It happened that the factory owner’s mother was ill, and when he returned to his desk, without reading the name on the telegram, he saw only the words, “Your mother expired.” Immediately he became sad and depressed. He put his head down on his desk and began crying.

When the employee came back, he saw right away that his telegram had caused a misunderstanding. He wanted to clear it up, so he explained, “Sir, please, I came to ask for leave because my mother expired.” The owner looked up and said, “Your mother has also expired?” “No, sir,” the employee explained, “I put that telegram on your desk when you were not here. It is my mother who has expired, not yours.”

“It is your mother, not mine?” The owner jumped up, and in a matter of seconds he had become light and happy again. His whole attitude changed.

“Yes, sir,” the employee continued. “Please grant me leave to see my relatives.”

 Now all of a sudden the owner began to preach and moralize because it was not his mother. He said, “Why do you want to waste your time going there? She is gone, and everything in the world leaves us sooner or later. Why make yourself so unhappy?”

See how the mind can teach beautiful truths to others when it is not bound by attachment. When you weave a thread around something, you are caught by it. This is the way the mind acts. Even the smallest thing which breaks, changes, or goes away can make you lose your balanced mood. Why? Because on that thing you have placed a seal and labeled it “mine.”

Now, if you don’t weave a thread around things that are not related to you, and if you know how to be wise for others, why do you not train your own mind not to cling and be possessive? Why do you not take a loss in your life as lightly as you would have others take it when it happens to them? Why are there two laws–one for you and one for others?

When you have a toothache, you feel as if there were an earthquake in your head. But when a real earthquake occurs, you merely comment, “This is the law of nature.” Why do you feel no effect? Because of your emphasis on “I” and “my,” you have lost connection with life at large. You have put all your energy into your own need, greed, and attachment. You have placed importance only on preserving the cocoon you have built around yourself.

Because of the cocoon, you become sad, depressed, angry. The slightest word, gesture, or insult can upset your whole day. Yet in your callousness, you can insult others and not remember. Why? Because there is no connection with the universal. All is centered selfishly in the mind, and that mind is not permanent. It is everchanging.

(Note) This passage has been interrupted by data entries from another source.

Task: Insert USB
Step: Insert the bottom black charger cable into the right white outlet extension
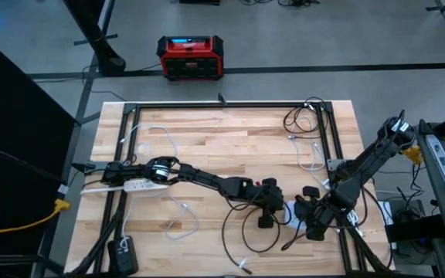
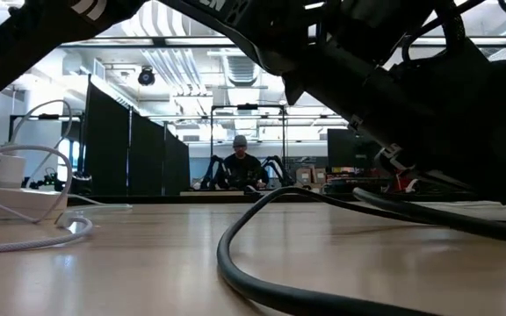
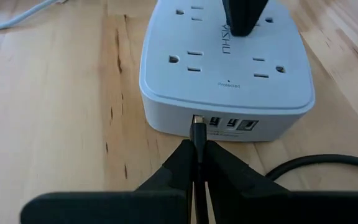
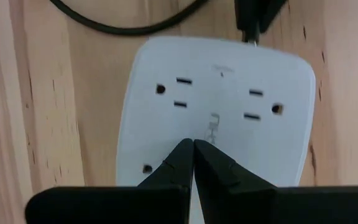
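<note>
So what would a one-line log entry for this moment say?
step: insert USB | left end effector: shut on USB plug, tip at power strip port | right end effector: shut, pressing strip top | state: not fully seated

black cable (image 3: pixel 328 163) beside power strip (image 3: pixel 229 93), bare wood (image 3: pixel 55 112) on its other side
</note>
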Available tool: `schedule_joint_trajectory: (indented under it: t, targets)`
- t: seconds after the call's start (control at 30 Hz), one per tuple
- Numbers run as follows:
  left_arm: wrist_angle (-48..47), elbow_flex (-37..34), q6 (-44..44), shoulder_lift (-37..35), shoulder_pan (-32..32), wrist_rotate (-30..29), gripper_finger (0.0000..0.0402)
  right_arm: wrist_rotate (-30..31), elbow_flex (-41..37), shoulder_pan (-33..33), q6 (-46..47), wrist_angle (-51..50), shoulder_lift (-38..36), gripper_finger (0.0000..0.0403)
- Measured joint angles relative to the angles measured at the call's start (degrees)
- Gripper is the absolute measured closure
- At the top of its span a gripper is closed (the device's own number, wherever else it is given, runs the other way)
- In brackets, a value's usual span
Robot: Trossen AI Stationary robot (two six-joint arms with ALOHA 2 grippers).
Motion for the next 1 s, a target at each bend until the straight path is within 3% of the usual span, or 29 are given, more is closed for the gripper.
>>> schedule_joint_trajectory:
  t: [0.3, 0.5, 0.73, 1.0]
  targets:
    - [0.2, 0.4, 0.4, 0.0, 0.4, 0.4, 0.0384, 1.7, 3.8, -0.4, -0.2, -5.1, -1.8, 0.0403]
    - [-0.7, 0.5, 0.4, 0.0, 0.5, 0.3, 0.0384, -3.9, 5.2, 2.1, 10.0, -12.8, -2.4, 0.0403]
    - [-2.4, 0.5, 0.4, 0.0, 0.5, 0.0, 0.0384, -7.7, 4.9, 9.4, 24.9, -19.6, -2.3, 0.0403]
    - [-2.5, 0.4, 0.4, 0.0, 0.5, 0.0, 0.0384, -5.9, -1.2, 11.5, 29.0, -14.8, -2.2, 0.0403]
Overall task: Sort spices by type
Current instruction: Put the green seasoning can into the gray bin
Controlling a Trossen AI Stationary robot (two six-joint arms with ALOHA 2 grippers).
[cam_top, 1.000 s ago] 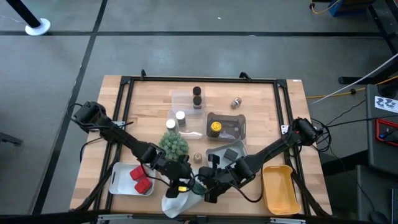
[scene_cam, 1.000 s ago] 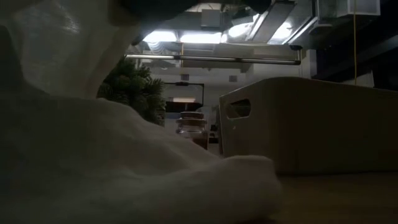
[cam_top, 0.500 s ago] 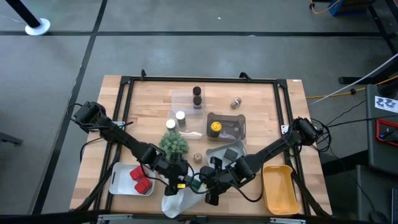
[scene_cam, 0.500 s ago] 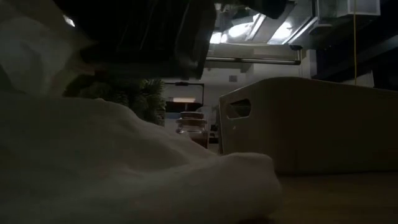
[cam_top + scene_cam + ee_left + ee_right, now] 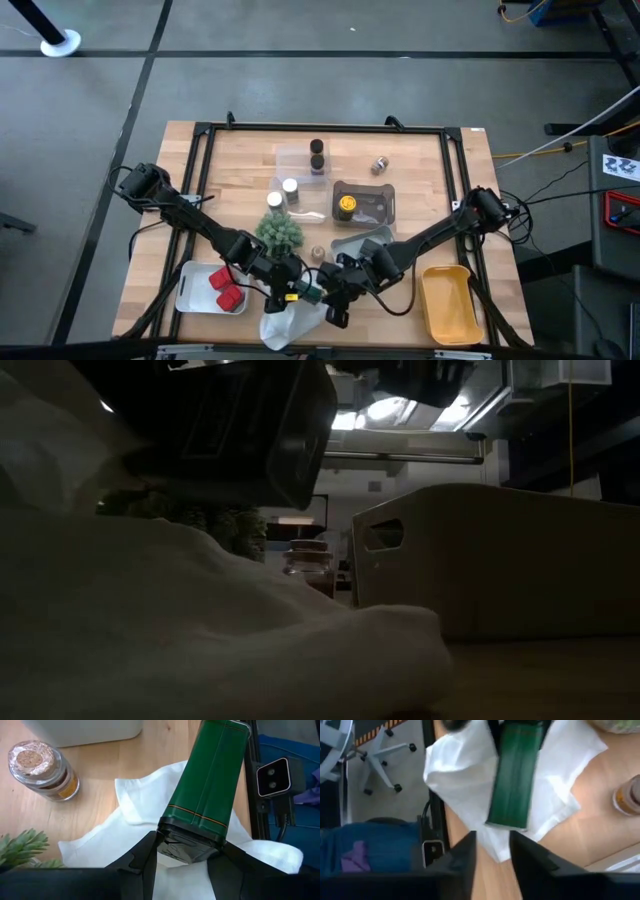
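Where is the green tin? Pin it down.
The green tin is clamped in the left pincer above the white bag, near the table's front edge; the right pincer faces its other end.

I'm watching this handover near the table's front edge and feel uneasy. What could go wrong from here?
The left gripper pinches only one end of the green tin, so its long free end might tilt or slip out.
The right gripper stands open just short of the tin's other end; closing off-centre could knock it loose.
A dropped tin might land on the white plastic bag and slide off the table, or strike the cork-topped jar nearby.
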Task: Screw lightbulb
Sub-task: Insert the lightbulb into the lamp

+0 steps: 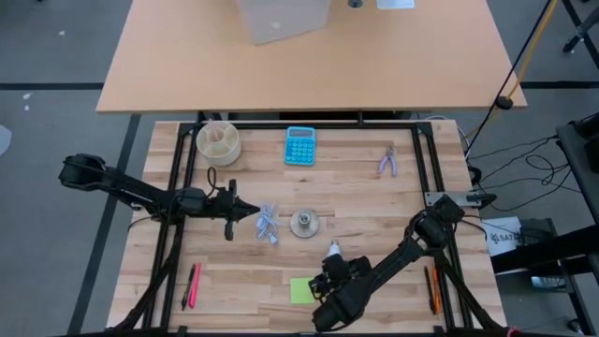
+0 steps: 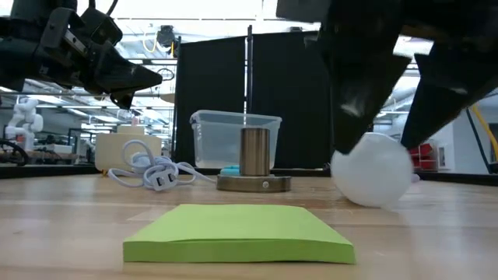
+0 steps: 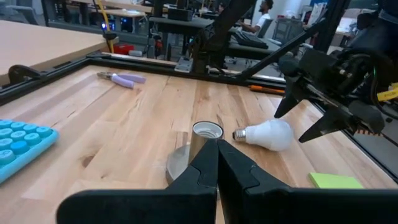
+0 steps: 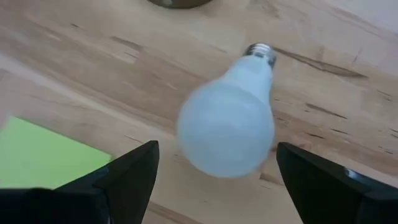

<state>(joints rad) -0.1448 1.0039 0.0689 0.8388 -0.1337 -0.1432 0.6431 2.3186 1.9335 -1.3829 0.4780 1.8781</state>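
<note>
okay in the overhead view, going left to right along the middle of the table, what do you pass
left gripper, shut → white cable → socket → lightbulb lying on the wood, with the open right gripper just behind it.

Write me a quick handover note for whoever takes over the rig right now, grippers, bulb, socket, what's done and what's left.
Left gripper: shut, empty, hovering left of the socket, aimed at it.
Right gripper: open, fingers either side of the lightbulb, not gripping it.
Lightbulb: lying on its side on the table, screw base pointing toward the socket, a little short of it.
Socket: upright at table centre, empty.
Done: right gripper lined up on the lightbulb.
Left: grasp the lightbulb, lift it, seat its base in the socket, screw it in.
</note>
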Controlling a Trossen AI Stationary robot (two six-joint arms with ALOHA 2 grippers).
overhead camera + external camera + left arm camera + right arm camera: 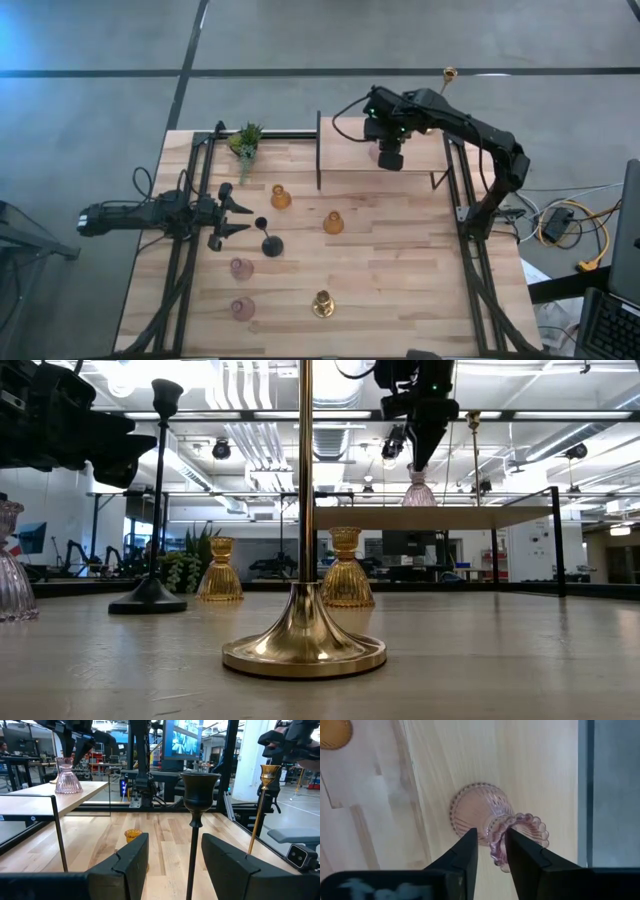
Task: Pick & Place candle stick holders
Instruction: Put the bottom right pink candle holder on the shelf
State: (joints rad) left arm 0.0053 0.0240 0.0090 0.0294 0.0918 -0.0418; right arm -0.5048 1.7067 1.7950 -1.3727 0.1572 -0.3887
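Note:
A pink glass holder (pixel 482 812) stands upright on its base on the raised shelf (pixel 350 165) at the far right. My right gripper (pixel 492 842) points down just above its frilled rim, its fingers a narrow gap apart; it also shows in the low view (pixel 420 460). My left gripper (pixel 175 855) is open at the table's left, level. The black stemmed holder (pixel 199 795) stands on the table just ahead of its fingertips, in line with the gap. It also shows in the high view (pixel 270 240). My right gripper comes from above with its fingers (pixel 520 852) at the pink holder's frilled rim (pixel 527 827). I cannot tell whether they touch it. The holder stands upright on the shelf.
Two amber glass holders (pixel 281 196) (pixel 333 222) stand mid-table. Two pink ones (pixel 241 268) (pixel 243 308) and a tall gold one (pixel 322 303) stand near the front. A second gold holder's top (pixel 449 74) shows behind the shelf. A green plant (pixel 245 140) stands far left.

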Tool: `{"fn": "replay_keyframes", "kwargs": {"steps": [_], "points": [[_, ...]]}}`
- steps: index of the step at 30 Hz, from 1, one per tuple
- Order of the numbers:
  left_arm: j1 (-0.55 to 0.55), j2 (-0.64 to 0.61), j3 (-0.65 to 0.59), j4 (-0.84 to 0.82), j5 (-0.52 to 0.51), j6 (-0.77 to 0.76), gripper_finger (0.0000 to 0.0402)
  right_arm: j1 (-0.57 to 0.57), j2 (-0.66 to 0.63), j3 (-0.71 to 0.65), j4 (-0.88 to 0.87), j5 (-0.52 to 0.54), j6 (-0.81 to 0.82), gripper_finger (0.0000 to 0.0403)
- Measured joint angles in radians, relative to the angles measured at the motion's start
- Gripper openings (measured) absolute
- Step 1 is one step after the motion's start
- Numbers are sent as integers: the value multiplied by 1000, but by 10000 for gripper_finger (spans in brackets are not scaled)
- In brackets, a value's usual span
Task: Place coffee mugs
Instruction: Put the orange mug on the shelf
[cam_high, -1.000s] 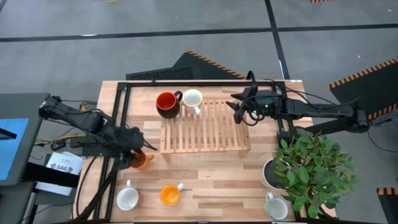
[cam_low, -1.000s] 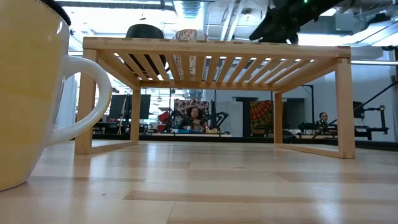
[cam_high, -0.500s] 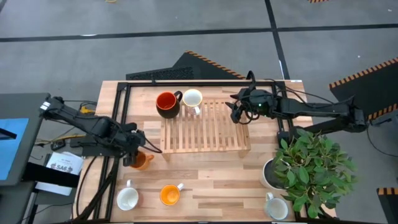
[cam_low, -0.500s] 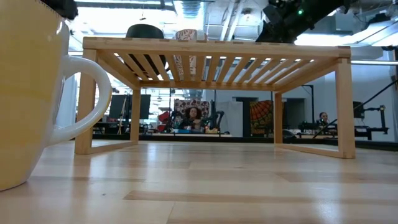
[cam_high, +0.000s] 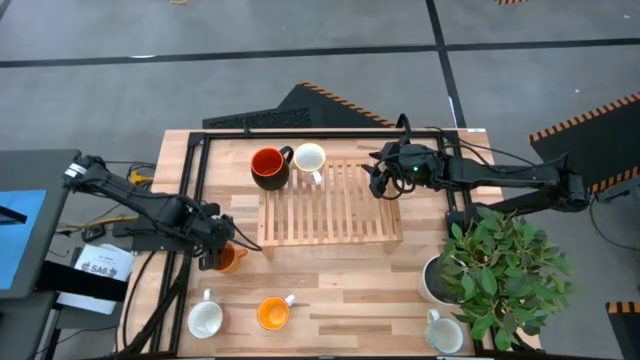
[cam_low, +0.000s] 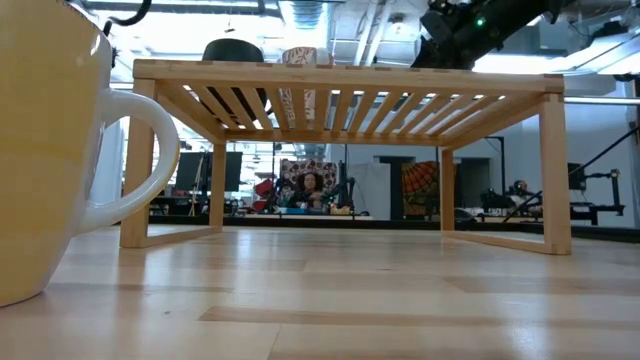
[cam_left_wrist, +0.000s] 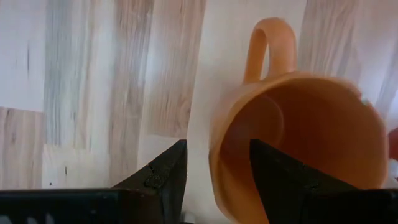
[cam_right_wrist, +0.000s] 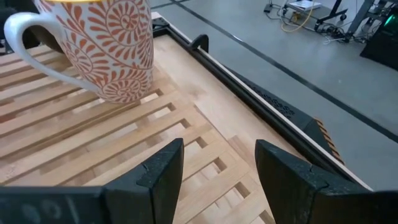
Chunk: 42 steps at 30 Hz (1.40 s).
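Observation:
An orange mug (cam_high: 230, 259) stands on the table by the wooden rack's (cam_high: 330, 215) near left corner. My left gripper (cam_high: 216, 250) is open right over it. In the left wrist view one finger (cam_left_wrist: 281, 177) shows before the mug's hollow and the other (cam_left_wrist: 163, 177) outside its wall. A dark mug with red inside (cam_high: 266, 165) and a white patterned mug (cam_high: 309, 159) stand on the rack's far left end. My right gripper (cam_high: 380, 185) hovers open over the rack's far right part, holding nothing. Two white mugs (cam_high: 205, 320) (cam_high: 443, 333) and another orange one (cam_high: 272, 314) stand near the table's near edge. My left gripper (cam_left_wrist: 217, 144) comes from above, pointing down, with the orange mug's wall (cam_left_wrist: 214, 168) on the side away from the handle (cam_left_wrist: 268, 46) between its open fingers. Whether either finger touches the wall, I cannot tell. The mug rests on the table.
A leafy plant (cam_high: 503, 275) in a white pot (cam_high: 434, 280) fills the table's right near part. A black frame (cam_high: 200, 150) runs along the far and left edges. Bare slats (cam_right_wrist: 143, 134) lie between the right gripper (cam_right_wrist: 219, 144) and the patterned mug (cam_right_wrist: 106, 43).
My left gripper has moved toward the table's left and near edges and down over the orange mug, staying open. My right gripper has risen a little above the rack. The mugs have kept their places.

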Motion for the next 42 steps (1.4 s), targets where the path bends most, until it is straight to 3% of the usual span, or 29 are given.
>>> {"fn": "replay_keyframes", "kwargs": {"steps": [20,33,37,42], "points": [[1,9,-11,85,-30,-21,158,1,0,0,-9,0,0,226],[1,120,-11,25,-5,-18,156,1,0,0,-12,0,1,226],[1,145,-10,25,20,-3,128,1,0,0,-12,0,3,226],[1,150,34,-9,45,14,42,1,0,0,-11,0,3,226]]}}
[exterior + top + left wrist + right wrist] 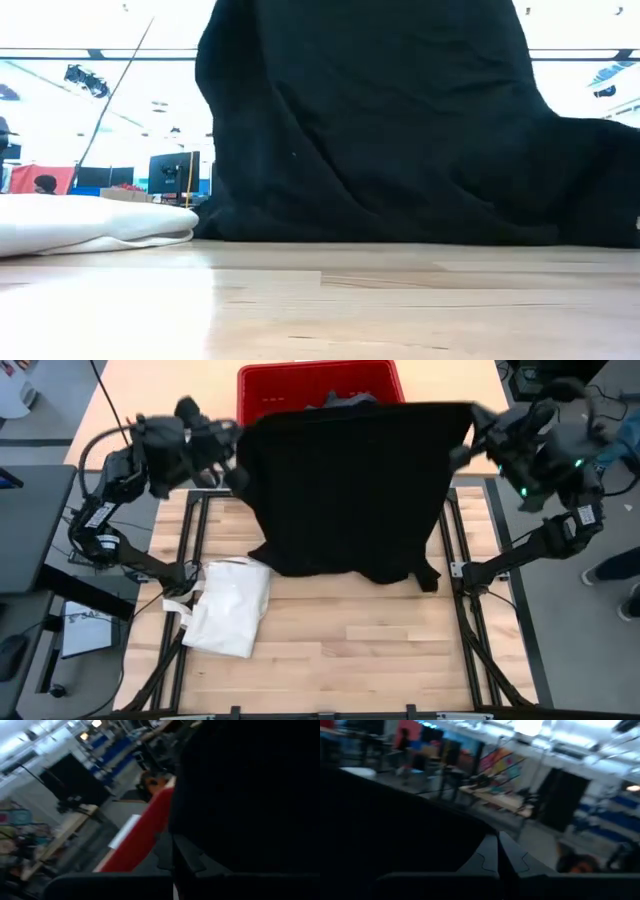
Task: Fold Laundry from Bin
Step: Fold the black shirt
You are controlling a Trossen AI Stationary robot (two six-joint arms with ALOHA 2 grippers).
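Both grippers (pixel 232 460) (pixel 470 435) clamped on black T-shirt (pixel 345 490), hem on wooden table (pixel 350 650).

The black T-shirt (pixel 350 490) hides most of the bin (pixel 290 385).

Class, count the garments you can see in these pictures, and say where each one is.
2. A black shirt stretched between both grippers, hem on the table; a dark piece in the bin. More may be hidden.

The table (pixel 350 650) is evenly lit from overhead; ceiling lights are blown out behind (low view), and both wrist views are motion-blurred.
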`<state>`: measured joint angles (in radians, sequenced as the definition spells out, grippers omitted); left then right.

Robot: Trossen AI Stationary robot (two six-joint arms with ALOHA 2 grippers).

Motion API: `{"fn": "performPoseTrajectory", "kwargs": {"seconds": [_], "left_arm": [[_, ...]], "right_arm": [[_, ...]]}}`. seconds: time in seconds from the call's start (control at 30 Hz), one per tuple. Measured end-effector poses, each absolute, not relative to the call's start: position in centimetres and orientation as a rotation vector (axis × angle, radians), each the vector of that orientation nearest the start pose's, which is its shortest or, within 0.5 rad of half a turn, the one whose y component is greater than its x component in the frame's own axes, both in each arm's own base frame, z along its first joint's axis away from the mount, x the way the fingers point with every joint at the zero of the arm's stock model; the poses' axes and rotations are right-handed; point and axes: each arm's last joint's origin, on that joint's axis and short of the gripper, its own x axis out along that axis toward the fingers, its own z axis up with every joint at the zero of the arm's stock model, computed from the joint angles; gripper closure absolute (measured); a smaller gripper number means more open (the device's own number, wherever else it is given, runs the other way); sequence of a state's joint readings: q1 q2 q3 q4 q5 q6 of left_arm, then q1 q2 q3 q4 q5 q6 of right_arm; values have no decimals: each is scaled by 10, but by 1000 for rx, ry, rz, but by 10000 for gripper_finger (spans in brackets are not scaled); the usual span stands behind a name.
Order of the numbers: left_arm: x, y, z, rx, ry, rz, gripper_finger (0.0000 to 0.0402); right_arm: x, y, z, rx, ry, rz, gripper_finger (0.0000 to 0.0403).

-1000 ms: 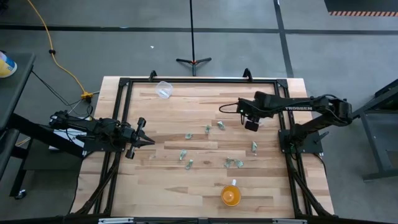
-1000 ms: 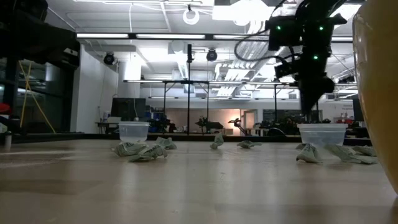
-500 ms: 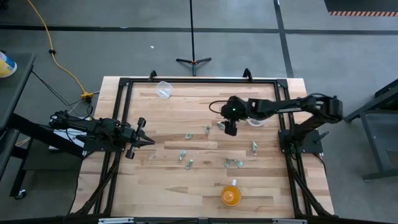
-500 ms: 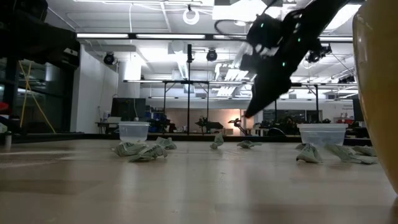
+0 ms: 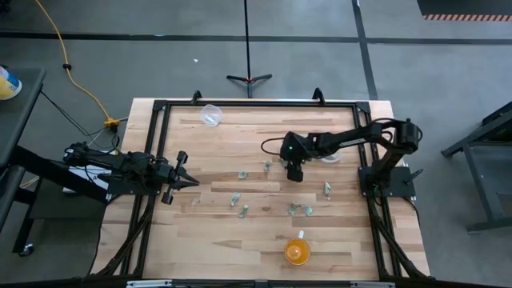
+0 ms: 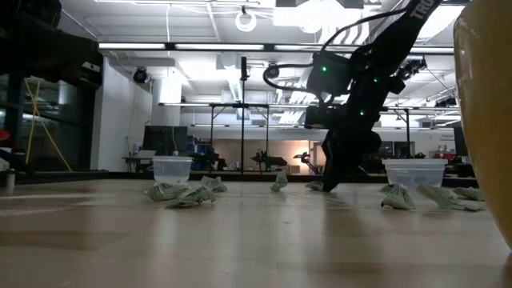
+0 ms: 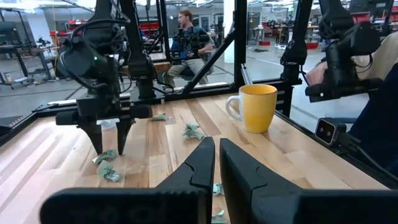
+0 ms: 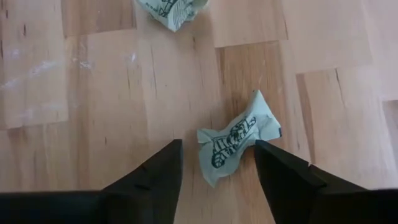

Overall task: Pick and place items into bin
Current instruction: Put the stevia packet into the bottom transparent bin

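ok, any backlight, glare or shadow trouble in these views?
Low view: the bright ceiling lights behind leave the right gripper a dark silhouette, and the orange cup, close to the camera, blocks the right edge. Right wrist view: even light on the green-grey piece between the open fingers. High view: flat light on the table, no glare; the left gripper waits at its left edge.

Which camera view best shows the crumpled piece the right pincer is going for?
The right wrist view: the crumpled pale green printed paper piece lies between the open right pincer. The high view shows a speck by the pincer; the low view hides it.
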<state>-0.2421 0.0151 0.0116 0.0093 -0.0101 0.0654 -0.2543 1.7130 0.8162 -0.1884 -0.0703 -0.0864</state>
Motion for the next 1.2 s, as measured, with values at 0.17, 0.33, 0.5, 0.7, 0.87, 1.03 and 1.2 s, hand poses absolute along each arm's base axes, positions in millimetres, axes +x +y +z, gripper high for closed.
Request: {"fn": "performPoseTrajectory", "kwargs": {"seconds": [0.17, 0.33, 0.5, 0.7, 0.87, 1.03, 1.2], "left_arm": [[95, -23, 167, 64, -13, -232, 339], [95, -23, 167, 65, -13, -231, 339], [95, -23, 167, 65, -13, -232, 339], [95, -23, 167, 64, -13, -232, 339], [95, -23, 167, 64, -13, -232, 339], [95, -23, 167, 64, -14, -231, 339], [95, -23, 167, 64, -13, -232, 339]], "right_arm": [[293, -74, 125, 108, 1075, -123, 260], [293, -74, 126, 106, 1074, -124, 321], [293, -74, 125, 111, 1075, -128, 390], [282, -76, 141, 87, 1110, -268, 392], [259, -74, 180, 29, 1146, -401, 394], [223, -67, 215, -5, 1195, -517, 400], [189, -59, 233, 41, 1259, -575, 396]]}}
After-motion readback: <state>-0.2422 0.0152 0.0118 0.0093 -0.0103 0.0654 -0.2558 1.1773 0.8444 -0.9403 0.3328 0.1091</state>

So the master tells the monk, “Meditate on nitya and anitya. Find out what is permanent and what is impermanent. Separate the grain from the chaff. Now they are mixed together. You must winnow. Learn how to fan out the husk from the genuine kernel. Then you are able to know what is everlasting and what is temporary.”

This process of winnowing is an inside process. For that you have to come to the center of yourself. First realize and accept the transitory nature of forms. Then you will experience the nature of nature, the changeless behind the ever-changing.

This winnowing makes you selective in your word, in your expression, in your relations. The phoniness goes away. You will not exclaim, “I will die for you!” It is easy to use such words, and yet nobody dies for anyone. It is only make-believe. People die for their own attachment, not for another person.

Before you use a word, feel the word. Taste the word. Just as a person who hears the word “mango” gets a taste and desire for mango in his mind, you get the real feeling of the word in your being. When you really experience the truth of this, then every word comes directly from your experience. You are not in a hurry to be clever with words .

There have been great poets and writers who did not write a lot, but when they did write they experienced deep feeling. They felt what they were bringing out. Whatever they wrote emerged from the depths. And what comes from the depths becomes immortal. Such words carry the touch of immortality.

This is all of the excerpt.